Completely redesigned the Supporting Document application which is part of the upgrade of Landonline from 'legacy'.
#User experience #Figma #Wireframing #Prototyping #User Interview #User Research
Supporting Document is a web application used by LINZ internal staff to process and manage supporting documents in the approval of Title and Survey applications. As part of a major upgrade of Landonline from 'legacy' to new, Supporting Document app needs a complete redesign to fit the purpose of current user and business needs.
I was part of the Common Services team and responsible for the design of the app. I lead the UX work, working alongside business analysts, product owners and developers in my squad to produce all major deliverables.
During the research phase, a thorough analysis of the legacy system was done to understand the current state of the apps. And after interviews with stakeholders and internal users, we discovered that supporting document mangagement features were spreaded out in the legacy app. For example, a Survey Analyst has to go to Receive survey screen to update the details of the supporting document, and then jump to Authorise survey screen to update the status of the supporting document.
Features were broken down and regrouped together based on user role. For each user role, a single entry point is provided for all the tasks it needs to complete which greatly simplified the process. In order to unify experience for different user roles and save development effort, the design for Customer Support Officer were mostly reused for Survey Analyst and Title Analyst.
'Replace document' is a process of which a new version of the document is received to replace the old one. The old document has to be marked as superseded as a result and kept in the system as a legal requirement. Although this process is documented in the internal knowledge base, it is not enforced in the legacy system. A user had to manually mark the old document as superseded and then create a new document with the same properties of the old one. Such practice is inefficient and risks a document getting deleted from the system
I worked with internal users to analyst this process and created a new action called 'Replace document' to standardize this process. Upon clicking the 'Replace document' button, user can simply upload a new document and everything else is automated by the application.
One of the insights coming out of the user interviews is that users often want to open up multiple documents to view. I created two design options: card layout and table layout, and tested them on the users. The table layout was the prefered option because it has the potential to display more documents in a page. I also worked with developers to enable browsing files through the browser tabs so that users don't have to jump between browser and file viewer.
Another insight is that users need to update the status of multiple documents when the corresponding Survey or Title moves to a different stage. I utilised the existing components in the design system and created the multi-select flow so that users can efficiently update the status of multiple supporting documents.
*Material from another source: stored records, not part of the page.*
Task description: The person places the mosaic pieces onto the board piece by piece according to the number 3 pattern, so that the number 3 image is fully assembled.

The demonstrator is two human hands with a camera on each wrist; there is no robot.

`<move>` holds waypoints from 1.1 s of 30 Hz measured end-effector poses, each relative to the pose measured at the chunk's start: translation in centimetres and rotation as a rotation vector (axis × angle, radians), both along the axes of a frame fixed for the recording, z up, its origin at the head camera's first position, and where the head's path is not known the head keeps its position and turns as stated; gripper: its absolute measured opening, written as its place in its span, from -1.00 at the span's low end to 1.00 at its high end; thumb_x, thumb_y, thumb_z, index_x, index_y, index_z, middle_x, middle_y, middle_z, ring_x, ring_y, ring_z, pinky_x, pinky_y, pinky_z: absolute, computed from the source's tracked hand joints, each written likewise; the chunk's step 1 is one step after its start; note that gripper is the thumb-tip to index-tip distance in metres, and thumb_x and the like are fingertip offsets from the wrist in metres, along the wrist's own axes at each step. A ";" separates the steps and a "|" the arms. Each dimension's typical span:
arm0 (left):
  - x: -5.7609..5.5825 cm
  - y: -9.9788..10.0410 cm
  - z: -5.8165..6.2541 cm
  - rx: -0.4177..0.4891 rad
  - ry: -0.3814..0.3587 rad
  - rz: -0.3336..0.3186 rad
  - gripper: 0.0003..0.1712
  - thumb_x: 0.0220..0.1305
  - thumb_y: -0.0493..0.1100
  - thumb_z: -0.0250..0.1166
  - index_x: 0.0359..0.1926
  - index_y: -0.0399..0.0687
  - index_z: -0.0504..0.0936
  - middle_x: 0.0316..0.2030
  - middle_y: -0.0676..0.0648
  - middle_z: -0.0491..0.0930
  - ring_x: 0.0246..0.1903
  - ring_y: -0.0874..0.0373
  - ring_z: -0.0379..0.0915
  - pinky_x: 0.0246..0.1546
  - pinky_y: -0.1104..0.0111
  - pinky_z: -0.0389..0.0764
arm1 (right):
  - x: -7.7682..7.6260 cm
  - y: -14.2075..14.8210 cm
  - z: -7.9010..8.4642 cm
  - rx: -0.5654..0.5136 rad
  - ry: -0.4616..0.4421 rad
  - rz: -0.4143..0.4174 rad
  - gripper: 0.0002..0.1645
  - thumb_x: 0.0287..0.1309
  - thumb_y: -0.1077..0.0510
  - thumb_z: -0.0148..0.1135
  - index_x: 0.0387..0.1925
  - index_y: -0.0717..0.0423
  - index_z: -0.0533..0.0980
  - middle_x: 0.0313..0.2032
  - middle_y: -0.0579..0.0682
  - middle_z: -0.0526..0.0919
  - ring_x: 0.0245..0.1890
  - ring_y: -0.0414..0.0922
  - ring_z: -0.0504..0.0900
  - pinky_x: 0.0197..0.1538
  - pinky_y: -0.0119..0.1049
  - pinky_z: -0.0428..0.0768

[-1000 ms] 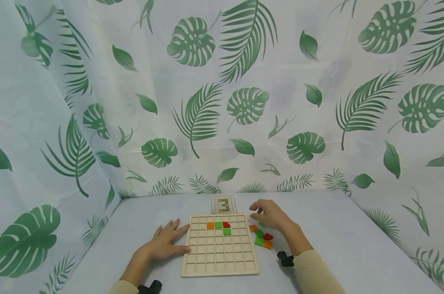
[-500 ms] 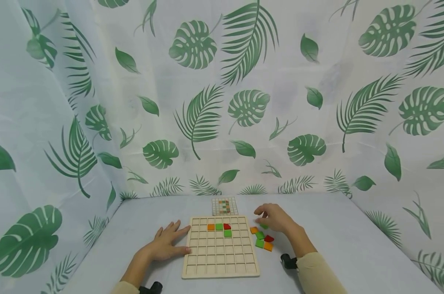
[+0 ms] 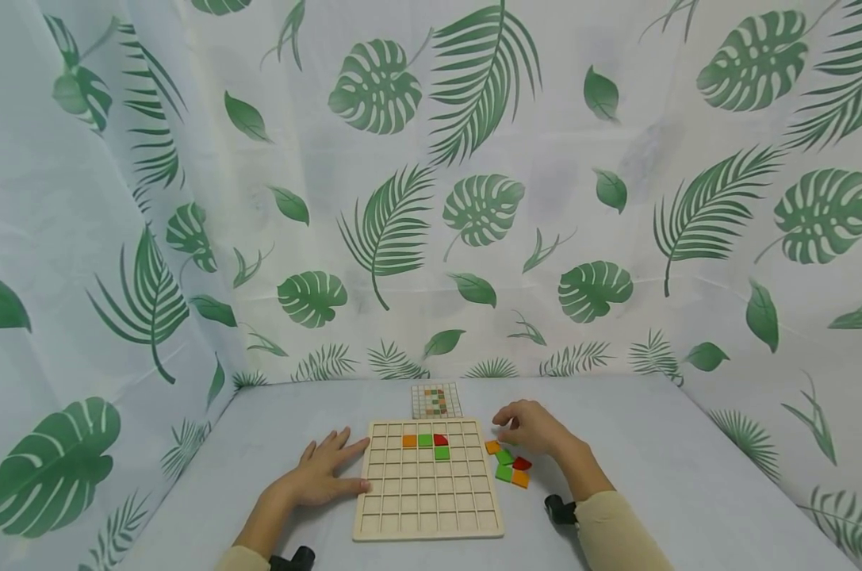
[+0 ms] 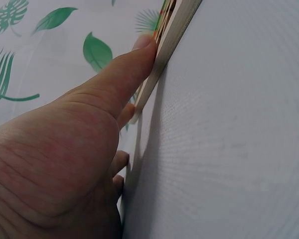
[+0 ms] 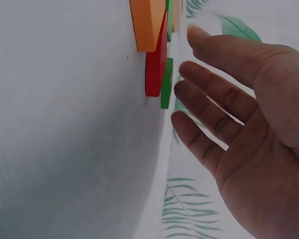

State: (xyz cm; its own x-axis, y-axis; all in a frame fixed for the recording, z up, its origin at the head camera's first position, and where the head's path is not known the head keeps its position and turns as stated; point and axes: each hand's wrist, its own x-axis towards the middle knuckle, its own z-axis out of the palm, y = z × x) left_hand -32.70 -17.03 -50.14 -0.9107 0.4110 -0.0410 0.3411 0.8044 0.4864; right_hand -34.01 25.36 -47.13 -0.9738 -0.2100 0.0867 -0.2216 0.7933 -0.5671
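A square wooden grid board (image 3: pixel 428 492) lies in the middle of the table. In its upper cells sit an orange tile (image 3: pixel 410 441), two green tiles, one of them a green tile (image 3: pixel 442 453) below the others, and a red round-edged tile (image 3: pixel 441 439). My left hand (image 3: pixel 322 472) rests with spread fingers at the board's left side; the thumb (image 4: pixel 134 59) touches its edge. My right hand (image 3: pixel 534 428) hovers over the back of the loose tiles, fingers loosely bent. In the right wrist view nothing shows between thumb and fingers, near a green tile (image 5: pixel 167 84).
Loose tiles lie right of the board: an orange tile (image 3: pixel 492 447), a red tile (image 3: pixel 522 463), a green tile (image 3: pixel 504 473) and others. Behind the board is a small printed pattern card (image 3: pixel 427 403). A leaf-print curtain (image 3: pixel 416 238) hangs around the table.
My right hand has moved a little right and down from beside the board's corner, now covering the rearmost green tile. The left hand stays at the board; the view has shifted slightly.
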 end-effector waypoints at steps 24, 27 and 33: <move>-0.3 0.0 0.2 0.006 -0.016 0.001 0.02 0.14 0.52 0.36 0.55 0.30 0.36 0.63 -0.27 0.05 0.64 -0.32 -0.25 0.55 -0.36 -0.36 | 0.4 -1.5 -0.1 0.023 -0.041 0.089 -0.79 0.02 0.21 0.63 -0.27 -0.02 0.76 -0.29 -0.14 0.65 -0.29 -0.14 0.54 -0.28 -0.29 0.61; -0.2 -0.2 0.2 0.013 -0.017 -0.006 0.02 0.16 0.51 0.36 0.55 0.28 0.36 0.63 -0.29 0.04 0.64 -0.34 -0.25 0.54 -0.38 -0.36 | 0.6 -1.7 0.0 0.042 -0.037 0.090 -0.79 0.04 0.23 0.62 -0.27 -0.01 0.75 -0.29 -0.13 0.64 -0.28 -0.14 0.53 -0.26 -0.27 0.62; -0.3 -0.1 0.0 0.026 -0.016 -0.018 0.02 0.17 0.50 0.35 0.56 0.25 0.35 0.63 -0.31 0.04 0.64 -0.36 -0.26 0.53 -0.40 -0.37 | 0.8 -2.1 0.0 0.066 -0.055 0.074 -0.80 0.09 0.22 0.59 -0.27 -0.01 0.71 -0.31 -0.13 0.63 -0.28 -0.15 0.52 -0.20 -0.24 0.61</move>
State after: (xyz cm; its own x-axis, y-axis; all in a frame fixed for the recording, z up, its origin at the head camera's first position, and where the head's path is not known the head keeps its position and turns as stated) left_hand -32.97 -17.16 -50.12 -0.9026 0.4282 -0.0443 0.3472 0.7851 0.5130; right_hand -33.20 23.23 -47.14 -0.9583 -0.2853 0.0168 -0.2510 0.8120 -0.5270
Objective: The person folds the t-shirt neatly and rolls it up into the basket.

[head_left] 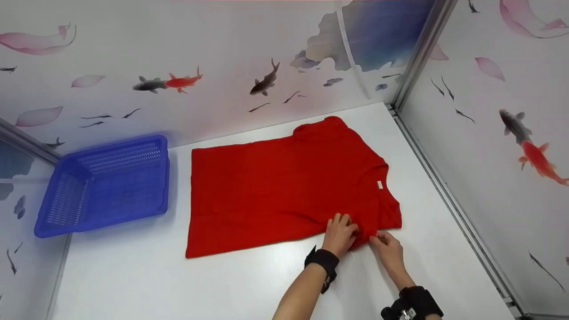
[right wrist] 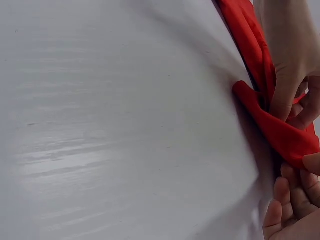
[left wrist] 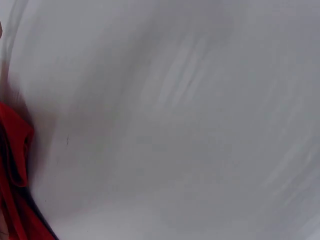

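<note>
A red T-shirt [head_left: 266, 191] lies spread on the white table, its neckline with a small white label toward the right. Along its near edge, close to the neckline, my left hand [head_left: 340, 233] pinches the cloth between thumb and fingers. Just right of it, my right hand [head_left: 389, 251] grips the edge of the near sleeve. In the right wrist view the sleeve cloth [right wrist: 280, 132] is bunched into a raised fold between the left hand [right wrist: 295, 65] and the right hand [right wrist: 297, 212]. The left wrist view shows only a folded red edge [left wrist: 17, 142] at its left side.
A blue plastic basket [head_left: 166, 186] with slotted walls stands at the left of the white table [head_left: 213, 284]. Printed walls [head_left: 213, 40] with fish and petals enclose the back and sides. A metal rail [head_left: 444, 186] runs along the right edge.
</note>
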Motion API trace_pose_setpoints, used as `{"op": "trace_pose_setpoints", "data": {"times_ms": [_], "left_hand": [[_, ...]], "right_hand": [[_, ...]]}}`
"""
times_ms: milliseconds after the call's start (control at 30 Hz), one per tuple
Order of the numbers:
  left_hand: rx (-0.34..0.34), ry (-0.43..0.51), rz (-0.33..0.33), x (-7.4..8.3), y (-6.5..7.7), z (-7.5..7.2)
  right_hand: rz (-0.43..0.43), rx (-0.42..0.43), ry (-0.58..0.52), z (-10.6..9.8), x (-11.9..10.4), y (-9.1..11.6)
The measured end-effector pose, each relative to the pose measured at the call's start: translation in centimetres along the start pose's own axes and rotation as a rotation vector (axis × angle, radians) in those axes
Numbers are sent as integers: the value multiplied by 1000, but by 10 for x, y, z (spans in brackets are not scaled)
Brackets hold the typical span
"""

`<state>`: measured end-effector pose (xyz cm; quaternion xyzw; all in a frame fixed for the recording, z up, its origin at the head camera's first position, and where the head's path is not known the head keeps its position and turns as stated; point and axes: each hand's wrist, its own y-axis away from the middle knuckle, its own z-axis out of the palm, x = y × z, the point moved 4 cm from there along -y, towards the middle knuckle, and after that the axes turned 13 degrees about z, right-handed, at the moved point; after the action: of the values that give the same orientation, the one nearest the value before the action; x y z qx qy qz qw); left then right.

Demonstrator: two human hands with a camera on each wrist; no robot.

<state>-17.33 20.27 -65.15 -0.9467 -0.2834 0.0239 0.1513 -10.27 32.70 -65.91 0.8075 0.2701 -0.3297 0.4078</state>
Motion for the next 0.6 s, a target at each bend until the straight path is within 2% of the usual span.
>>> {"op": "trace_pose_setpoints", "data": {"times_ms": [133,233,333,467,600], "left_hand": [[13,-24,9,-1,-2,1],[72,16,-7,-8,-1,-4],[163,101,-60,-17,-1,-13],[280,206,-165,-30,-5,-24],[351,270,-229,-45,-11,-36]], "right_hand": [[-1,8,-2,-2,-1,-2],[-7,34,-2,-4,-5,-5],[-12,74,-5,-12,-12,-9],[-15,98,-10,-26,-27,-17],[-47,106,12,-35,-49,-28]]}}
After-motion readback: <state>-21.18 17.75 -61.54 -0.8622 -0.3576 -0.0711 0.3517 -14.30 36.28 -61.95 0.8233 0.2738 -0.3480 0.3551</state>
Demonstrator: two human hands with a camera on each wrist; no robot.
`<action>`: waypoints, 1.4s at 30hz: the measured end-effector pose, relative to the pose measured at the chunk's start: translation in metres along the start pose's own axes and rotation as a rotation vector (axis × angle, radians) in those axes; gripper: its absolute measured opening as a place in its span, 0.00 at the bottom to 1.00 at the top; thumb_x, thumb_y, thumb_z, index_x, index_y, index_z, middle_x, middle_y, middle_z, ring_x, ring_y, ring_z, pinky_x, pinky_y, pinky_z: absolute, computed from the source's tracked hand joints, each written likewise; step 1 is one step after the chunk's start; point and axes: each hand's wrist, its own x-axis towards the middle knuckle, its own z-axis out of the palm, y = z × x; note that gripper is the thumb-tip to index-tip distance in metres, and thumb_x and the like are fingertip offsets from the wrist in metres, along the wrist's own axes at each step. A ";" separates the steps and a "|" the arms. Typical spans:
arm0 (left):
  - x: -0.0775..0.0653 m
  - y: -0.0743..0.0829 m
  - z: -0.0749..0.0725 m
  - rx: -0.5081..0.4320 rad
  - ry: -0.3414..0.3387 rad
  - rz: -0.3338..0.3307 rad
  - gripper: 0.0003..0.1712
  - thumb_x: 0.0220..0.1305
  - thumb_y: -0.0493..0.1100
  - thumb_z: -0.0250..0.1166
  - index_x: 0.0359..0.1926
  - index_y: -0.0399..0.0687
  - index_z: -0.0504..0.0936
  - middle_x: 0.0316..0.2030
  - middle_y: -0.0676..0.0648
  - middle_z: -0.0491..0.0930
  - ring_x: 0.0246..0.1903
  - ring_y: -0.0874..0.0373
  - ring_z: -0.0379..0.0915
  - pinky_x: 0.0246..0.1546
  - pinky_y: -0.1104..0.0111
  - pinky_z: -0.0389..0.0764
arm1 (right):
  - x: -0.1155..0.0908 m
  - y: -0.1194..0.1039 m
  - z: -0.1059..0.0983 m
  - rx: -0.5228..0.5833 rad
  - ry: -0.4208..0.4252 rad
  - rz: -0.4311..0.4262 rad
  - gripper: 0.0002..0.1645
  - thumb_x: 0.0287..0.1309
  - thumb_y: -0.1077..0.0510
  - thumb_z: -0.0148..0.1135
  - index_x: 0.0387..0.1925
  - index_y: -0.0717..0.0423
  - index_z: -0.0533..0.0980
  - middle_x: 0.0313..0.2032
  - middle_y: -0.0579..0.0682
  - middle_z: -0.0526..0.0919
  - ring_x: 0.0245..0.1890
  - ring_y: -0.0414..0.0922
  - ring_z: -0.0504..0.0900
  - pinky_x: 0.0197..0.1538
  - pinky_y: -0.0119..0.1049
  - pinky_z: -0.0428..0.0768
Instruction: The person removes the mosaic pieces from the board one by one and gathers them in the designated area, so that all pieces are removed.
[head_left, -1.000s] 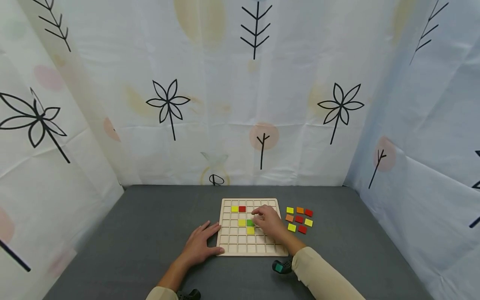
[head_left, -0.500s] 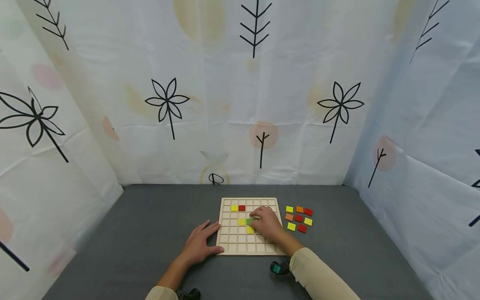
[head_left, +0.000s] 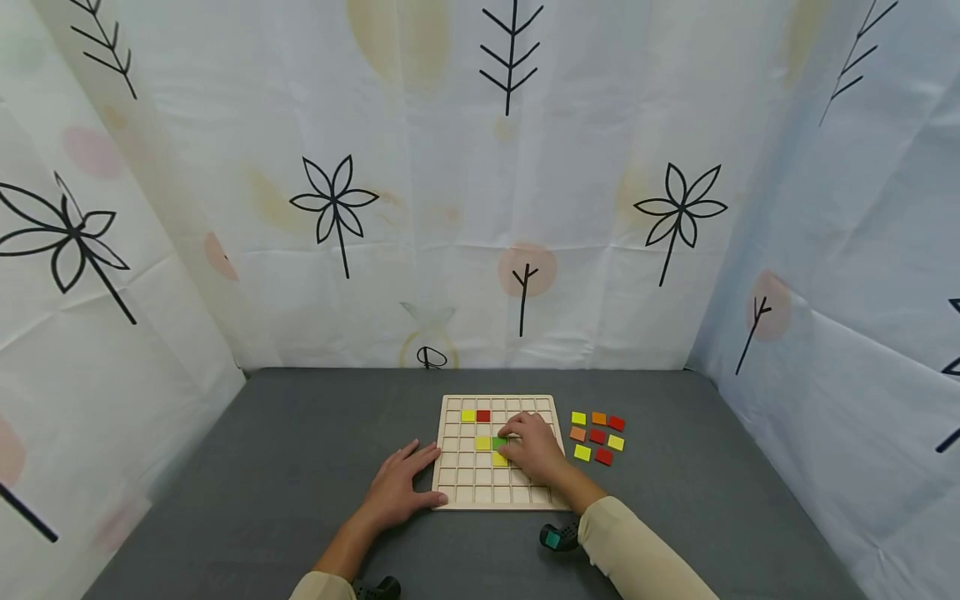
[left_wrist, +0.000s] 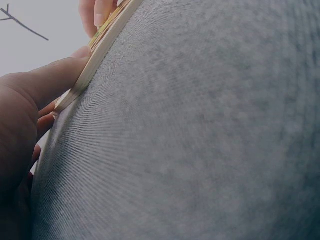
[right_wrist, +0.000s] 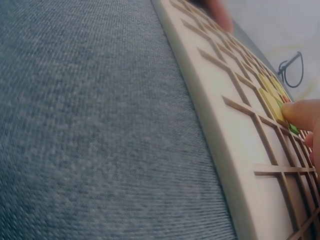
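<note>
A pale wooden grid board (head_left: 467, 477) lies on the dark grey table. Along its left edge rests my left hand (head_left: 399, 490), fingers extended and thumb on the near left corner. My right hand (head_left: 534, 444) is over the middle of the board, fingers bent, thumb and index finger around a green square tile (head_left: 498, 442). In the right wrist view the thumb (right_wrist: 302, 114) touches beside a yellow tile (right_wrist: 272, 104) and overlaps the green one; I cannot tell whether it pinches or presses. Other tiles in the grid are a yellow tile (head_left: 468, 416) and a red tile (head_left: 483, 416).
Several loose tiles lie right of the board, among them an orange tile (head_left: 598, 418), a red tile (head_left: 603, 457) and a yellow tile (head_left: 582, 452). A patterned white cloth (head_left: 420, 250) hangs behind and beside the table (head_left: 322, 425). Black wrist devices (head_left: 559, 537) sit near the sleeves.
My right hand has shifted slightly left and lower over the green tile, its thumb drawing closer to it. The left hand and the loose tiles stay put.
</note>
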 end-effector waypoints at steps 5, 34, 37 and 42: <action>0.000 -0.001 0.000 -0.005 0.002 0.009 0.48 0.49 0.66 0.72 0.68 0.53 0.71 0.68 0.51 0.67 0.71 0.44 0.51 0.64 0.39 0.51 | -0.001 -0.001 0.000 0.006 0.007 0.005 0.09 0.58 0.56 0.69 0.41 0.50 0.84 0.48 0.50 0.78 0.50 0.53 0.73 0.52 0.53 0.72; -0.002 0.003 -0.002 -0.024 -0.007 0.009 0.47 0.49 0.66 0.71 0.68 0.52 0.71 0.67 0.49 0.67 0.70 0.42 0.51 0.64 0.39 0.51 | 0.006 -0.017 -0.003 -0.006 0.044 0.104 0.04 0.55 0.58 0.71 0.30 0.50 0.81 0.41 0.48 0.79 0.49 0.52 0.74 0.53 0.54 0.72; -0.002 0.003 -0.002 -0.021 -0.005 0.000 0.47 0.49 0.65 0.72 0.68 0.52 0.71 0.68 0.50 0.67 0.71 0.43 0.50 0.64 0.39 0.50 | 0.005 -0.020 -0.003 0.002 0.074 0.113 0.05 0.55 0.58 0.71 0.29 0.49 0.80 0.39 0.46 0.80 0.47 0.51 0.75 0.53 0.53 0.72; -0.002 0.002 -0.002 -0.024 -0.001 -0.003 0.48 0.49 0.65 0.72 0.69 0.52 0.71 0.68 0.51 0.67 0.71 0.43 0.50 0.64 0.39 0.51 | 0.003 -0.024 -0.003 0.011 0.111 0.096 0.05 0.55 0.59 0.71 0.30 0.50 0.80 0.34 0.44 0.81 0.41 0.48 0.75 0.48 0.51 0.73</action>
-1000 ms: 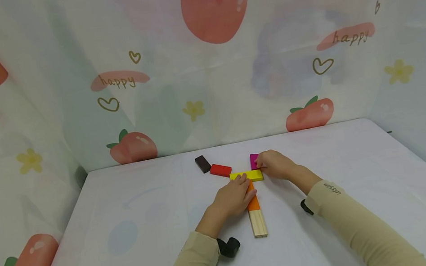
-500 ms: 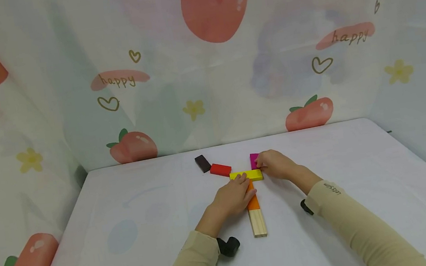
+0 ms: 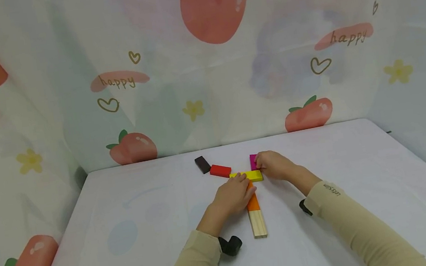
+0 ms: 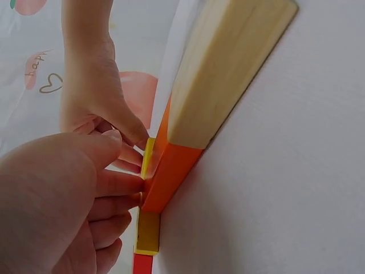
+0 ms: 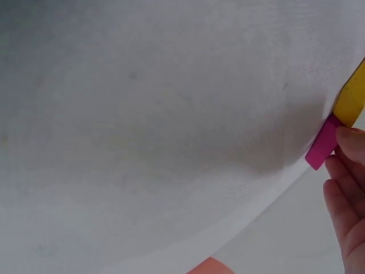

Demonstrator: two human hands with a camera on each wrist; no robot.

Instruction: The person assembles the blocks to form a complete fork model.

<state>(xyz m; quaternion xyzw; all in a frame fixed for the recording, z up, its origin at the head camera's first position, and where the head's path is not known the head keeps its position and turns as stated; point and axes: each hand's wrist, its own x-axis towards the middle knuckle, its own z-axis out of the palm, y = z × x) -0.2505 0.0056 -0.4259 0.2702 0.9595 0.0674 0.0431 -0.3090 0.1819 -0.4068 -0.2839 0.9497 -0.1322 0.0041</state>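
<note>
My left hand point(image 3: 231, 198) rests on the yellow block point(image 3: 255, 175) and the orange block point(image 3: 253, 204), its fingers extended over where they meet. In the left wrist view those fingertips touch the orange block's side. The yellow block lies crosswise at the orange block's far end. A plain wooden block point(image 3: 258, 224) continues the line toward me. With thumb and fingers, my right hand point(image 3: 277, 165) pinches a magenta block point(image 3: 253, 161), which meets the yellow block's right end on the far side. Part of the magenta block is hidden by the fingers.
A red block point(image 3: 220, 171) touches the yellow block's far left corner. Angled off its other end is a dark brown block point(image 3: 203, 165). The white tabletop point(image 3: 150, 237) ends at a fabric backdrop point(image 3: 210, 83) printed with peaches. Black camera mounts point(image 3: 230, 245) sit at both wrists.
</note>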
After finishing the design of the Supporting Document app, I worked with my squad to get the app built and resolve any UI problems encountered at the development phase. We made a pilot release to the internal users covering all user roles and received very positive feedbacks. User praised the simplistic redesign and the boost of productivity. The addition of 'Replace document' was very well received by the regulation team. The development teams also appreciated that the majority of the UI can be reused for different user roles which significantly saved development time.